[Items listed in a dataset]

───

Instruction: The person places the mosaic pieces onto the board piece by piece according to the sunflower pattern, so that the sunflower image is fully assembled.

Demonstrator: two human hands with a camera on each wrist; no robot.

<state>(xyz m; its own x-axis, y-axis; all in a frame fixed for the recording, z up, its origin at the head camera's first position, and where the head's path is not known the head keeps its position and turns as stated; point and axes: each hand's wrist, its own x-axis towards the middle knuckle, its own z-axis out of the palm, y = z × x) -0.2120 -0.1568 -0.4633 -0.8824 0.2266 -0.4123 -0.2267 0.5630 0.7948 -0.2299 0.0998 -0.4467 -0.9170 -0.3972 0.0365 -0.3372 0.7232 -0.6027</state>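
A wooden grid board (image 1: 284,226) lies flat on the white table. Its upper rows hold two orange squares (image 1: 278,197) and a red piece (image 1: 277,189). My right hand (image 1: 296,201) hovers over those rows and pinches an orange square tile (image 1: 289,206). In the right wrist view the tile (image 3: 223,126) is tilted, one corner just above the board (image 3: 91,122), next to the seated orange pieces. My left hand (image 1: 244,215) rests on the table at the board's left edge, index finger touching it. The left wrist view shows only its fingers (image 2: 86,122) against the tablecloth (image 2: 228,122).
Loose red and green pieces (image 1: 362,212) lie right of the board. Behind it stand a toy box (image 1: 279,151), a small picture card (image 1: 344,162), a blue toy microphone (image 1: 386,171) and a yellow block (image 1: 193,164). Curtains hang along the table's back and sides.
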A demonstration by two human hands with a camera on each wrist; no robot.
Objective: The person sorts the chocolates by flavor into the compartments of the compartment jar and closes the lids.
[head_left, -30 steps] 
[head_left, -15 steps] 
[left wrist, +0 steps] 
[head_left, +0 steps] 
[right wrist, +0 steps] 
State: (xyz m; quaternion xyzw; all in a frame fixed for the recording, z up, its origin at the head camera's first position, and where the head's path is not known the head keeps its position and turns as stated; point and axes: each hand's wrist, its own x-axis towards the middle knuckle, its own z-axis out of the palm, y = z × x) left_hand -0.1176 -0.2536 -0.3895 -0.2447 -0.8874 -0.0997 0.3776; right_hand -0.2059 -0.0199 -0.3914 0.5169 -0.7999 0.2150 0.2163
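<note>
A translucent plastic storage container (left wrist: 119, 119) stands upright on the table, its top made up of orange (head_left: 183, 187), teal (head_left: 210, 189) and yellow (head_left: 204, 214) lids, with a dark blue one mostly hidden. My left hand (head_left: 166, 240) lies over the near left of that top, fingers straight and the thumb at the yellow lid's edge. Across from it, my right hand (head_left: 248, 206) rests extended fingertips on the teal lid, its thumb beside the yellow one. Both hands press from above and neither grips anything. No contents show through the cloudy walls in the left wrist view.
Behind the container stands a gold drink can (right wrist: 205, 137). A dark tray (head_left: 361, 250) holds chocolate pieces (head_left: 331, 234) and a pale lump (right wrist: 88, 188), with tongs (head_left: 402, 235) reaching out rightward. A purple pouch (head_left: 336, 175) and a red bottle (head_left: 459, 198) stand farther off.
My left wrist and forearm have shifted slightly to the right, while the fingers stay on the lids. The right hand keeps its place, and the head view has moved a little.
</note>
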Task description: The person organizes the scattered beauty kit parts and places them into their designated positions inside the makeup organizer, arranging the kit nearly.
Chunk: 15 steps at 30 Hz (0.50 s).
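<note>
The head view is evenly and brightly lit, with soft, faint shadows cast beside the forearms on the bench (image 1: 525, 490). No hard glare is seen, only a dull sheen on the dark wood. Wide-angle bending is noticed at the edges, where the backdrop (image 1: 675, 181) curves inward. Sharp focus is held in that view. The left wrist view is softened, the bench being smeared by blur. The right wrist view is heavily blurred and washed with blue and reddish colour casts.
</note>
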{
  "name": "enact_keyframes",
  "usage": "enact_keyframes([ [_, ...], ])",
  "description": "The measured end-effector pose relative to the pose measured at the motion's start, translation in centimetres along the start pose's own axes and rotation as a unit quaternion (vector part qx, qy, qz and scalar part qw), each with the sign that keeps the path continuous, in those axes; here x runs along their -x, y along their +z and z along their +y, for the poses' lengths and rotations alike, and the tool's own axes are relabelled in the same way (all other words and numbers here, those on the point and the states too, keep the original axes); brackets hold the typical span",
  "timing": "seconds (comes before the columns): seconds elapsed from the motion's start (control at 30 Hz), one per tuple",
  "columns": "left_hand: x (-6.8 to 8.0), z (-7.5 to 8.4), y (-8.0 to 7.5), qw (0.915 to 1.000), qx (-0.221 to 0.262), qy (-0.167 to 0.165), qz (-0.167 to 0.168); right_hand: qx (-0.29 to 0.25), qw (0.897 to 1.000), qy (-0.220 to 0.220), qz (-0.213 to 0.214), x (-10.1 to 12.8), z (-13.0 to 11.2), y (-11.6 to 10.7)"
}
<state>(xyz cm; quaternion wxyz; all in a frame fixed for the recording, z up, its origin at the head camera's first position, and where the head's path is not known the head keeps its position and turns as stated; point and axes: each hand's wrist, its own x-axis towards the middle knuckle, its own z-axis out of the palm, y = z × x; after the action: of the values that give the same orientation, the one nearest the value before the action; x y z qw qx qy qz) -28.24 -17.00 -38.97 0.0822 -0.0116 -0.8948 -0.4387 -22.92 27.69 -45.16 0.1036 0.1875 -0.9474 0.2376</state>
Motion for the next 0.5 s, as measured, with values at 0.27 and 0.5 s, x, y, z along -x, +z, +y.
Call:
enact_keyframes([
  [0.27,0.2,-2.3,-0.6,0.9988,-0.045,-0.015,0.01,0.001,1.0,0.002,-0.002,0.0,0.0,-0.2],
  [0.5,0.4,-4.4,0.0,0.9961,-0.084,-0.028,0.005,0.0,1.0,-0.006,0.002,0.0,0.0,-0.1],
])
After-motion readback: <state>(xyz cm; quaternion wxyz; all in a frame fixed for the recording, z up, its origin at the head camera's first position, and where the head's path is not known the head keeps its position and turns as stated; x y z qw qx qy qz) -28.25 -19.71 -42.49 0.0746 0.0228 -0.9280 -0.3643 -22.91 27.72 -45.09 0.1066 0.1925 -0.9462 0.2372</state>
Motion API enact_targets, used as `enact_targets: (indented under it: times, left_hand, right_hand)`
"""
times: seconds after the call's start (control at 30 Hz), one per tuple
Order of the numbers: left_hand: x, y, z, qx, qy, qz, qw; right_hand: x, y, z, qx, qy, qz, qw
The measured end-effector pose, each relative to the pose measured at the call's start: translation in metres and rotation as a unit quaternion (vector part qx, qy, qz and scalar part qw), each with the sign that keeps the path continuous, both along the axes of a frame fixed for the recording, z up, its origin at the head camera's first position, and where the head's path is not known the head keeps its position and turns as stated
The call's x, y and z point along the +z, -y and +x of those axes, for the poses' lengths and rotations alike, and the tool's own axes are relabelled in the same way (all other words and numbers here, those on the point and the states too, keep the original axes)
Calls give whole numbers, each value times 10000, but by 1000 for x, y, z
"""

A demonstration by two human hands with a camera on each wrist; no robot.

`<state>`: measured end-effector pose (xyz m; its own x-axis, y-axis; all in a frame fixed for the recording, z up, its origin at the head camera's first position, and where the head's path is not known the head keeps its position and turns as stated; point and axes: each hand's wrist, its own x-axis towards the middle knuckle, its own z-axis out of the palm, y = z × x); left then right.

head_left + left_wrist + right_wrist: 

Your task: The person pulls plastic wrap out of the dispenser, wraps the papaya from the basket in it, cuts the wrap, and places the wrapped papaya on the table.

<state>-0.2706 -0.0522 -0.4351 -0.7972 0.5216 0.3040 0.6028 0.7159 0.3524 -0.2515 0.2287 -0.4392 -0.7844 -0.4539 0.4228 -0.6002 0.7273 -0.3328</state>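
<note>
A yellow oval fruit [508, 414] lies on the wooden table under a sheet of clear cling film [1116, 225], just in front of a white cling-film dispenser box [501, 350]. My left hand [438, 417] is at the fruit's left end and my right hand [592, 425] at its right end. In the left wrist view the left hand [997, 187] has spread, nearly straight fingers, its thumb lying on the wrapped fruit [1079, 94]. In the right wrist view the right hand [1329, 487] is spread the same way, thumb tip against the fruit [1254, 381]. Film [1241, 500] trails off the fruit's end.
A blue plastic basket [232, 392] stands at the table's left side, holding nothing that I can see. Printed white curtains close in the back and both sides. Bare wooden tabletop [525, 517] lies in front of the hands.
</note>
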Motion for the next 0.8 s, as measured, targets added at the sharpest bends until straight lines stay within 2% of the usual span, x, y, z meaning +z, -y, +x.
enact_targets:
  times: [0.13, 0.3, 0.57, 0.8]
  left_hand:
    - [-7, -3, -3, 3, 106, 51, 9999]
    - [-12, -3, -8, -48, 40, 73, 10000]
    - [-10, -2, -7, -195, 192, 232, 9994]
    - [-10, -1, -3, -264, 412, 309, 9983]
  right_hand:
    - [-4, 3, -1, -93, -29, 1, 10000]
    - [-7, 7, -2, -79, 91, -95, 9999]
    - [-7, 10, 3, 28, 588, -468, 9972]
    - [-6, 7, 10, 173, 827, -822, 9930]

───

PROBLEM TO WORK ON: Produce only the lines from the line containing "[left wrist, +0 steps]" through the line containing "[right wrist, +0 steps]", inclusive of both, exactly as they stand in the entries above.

RESULT:
[left wrist, +0 steps] 
[head_left, +0 steps] 
[right wrist, +0 steps] 

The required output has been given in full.